- [What you have to do]
From the first line to the last, print the data exactly as written.

- [Information supplied]
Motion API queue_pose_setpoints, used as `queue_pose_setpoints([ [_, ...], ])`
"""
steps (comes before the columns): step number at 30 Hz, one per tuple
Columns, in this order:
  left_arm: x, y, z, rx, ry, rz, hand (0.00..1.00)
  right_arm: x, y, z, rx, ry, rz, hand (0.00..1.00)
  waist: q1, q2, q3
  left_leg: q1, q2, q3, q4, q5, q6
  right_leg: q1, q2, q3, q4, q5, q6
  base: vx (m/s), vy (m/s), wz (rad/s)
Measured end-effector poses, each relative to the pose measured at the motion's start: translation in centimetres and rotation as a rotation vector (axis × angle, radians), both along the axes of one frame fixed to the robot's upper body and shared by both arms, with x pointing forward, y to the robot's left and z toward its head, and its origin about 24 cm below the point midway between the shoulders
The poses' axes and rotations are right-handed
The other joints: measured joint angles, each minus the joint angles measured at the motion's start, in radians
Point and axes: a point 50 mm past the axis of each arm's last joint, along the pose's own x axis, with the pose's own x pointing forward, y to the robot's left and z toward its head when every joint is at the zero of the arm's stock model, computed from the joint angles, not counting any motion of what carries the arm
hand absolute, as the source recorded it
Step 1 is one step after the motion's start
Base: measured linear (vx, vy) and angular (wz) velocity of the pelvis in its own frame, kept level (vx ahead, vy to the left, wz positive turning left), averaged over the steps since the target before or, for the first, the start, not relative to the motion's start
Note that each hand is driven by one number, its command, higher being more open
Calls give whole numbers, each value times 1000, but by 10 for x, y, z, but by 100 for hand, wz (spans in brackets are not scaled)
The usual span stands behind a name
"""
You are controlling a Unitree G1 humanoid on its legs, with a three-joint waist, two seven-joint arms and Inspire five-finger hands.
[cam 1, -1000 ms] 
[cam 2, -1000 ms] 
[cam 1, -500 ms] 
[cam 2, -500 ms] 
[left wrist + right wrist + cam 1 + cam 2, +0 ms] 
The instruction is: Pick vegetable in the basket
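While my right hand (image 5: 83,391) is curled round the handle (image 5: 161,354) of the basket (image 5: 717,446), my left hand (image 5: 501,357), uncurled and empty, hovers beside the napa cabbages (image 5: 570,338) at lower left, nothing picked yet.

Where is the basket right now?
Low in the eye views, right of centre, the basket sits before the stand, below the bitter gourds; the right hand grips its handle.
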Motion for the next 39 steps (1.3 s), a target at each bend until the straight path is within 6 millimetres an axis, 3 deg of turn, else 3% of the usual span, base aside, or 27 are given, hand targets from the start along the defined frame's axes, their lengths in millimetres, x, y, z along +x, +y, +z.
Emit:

- [Answer to the exercise]
Motion API queue_pose_setpoints, used as `queue_pose_setpoints([ [_, ...], ])`
"""
steps (comes before the columns): step number at 30 Hz, one per tuple
Columns, in this order:
  left_arm: x, y, z, rx, ry, rz, hand (0.00..1.00)
  right_arm: x, y, z, rx, ry, rz, hand (0.00..1.00)
  waist: q1, q2, q3
  left_leg: q1, q2, q3, q4, q5, q6
  right_leg: q1, q2, q3, q4, q5, q6
  base: vx (m/s), vy (m/s), wz (rad/s)
Measured end-effector poses, each relative to the pose measured at the motion's start: translation in centimetres and rotation as a rotation vector (axis × angle, radians), both along the axes of one frame fixed to the robot's upper body and shared by both arms, with x pointing forward, y to the robot's left and z toward its head, and its origin about 24 cm below the point midway between the shoulders
The poses' axes and rotations are right-handed
The other joints: measured joint angles, each minus the joint angles measured at the motion's start, in radians
Point and axes: a point 50 mm past the axis of each arm's last joint, along the pose's own x axis, with the pose's own x pointing forward, y to the robot's left and z toward its head when every joint is at the zero of the arm's stock model, computed from the joint angles, not counting any motion of what carries the arm
hand absolute, as the source recorded it
Step 1 is one step after the motion's start
Base: measured linear (vx, vy) and angular (wz) velocity of the pelvis in its own frame, kept level (vx ahead, vy to the left, wz positive turning left), averaged over the steps since the target before or, for the first, the start, not relative to the motion's start
Note that each hand is driven by one number, its command, higher being more open
Calls give whole numbers, each value times 1000, but by 10 for x, y, z, but by 100 for hand, wz (spans in brackets are not scaled)
The usual span stands behind a name
"""
You are controlling a Unitree G1 humanoid on its legs, with a three-joint waist, two seven-joint arms and Inspire five-finger hands.
[cam 1, -1000 ms] 
[cam 2, -1000 ms] 
[cam 1, -500 ms] 
[cam 2, -500 ms] 
[left wrist + right wrist + cam 1 + cam 2, +0 ms] 
The instruction is: Pick vegetable in the basket
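While my right hand (image 5: 83,391) is curled round the handle (image 5: 161,354) of the basket (image 5: 717,446), my left hand (image 5: 501,357), uncurled and empty, hovers beside the napa cabbages (image 5: 570,338) at lower left, nothing picked yet.

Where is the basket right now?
Low in the eye views, right of centre, the basket sits before the stand, below the bitter gourds; the right hand grips its handle.
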Motion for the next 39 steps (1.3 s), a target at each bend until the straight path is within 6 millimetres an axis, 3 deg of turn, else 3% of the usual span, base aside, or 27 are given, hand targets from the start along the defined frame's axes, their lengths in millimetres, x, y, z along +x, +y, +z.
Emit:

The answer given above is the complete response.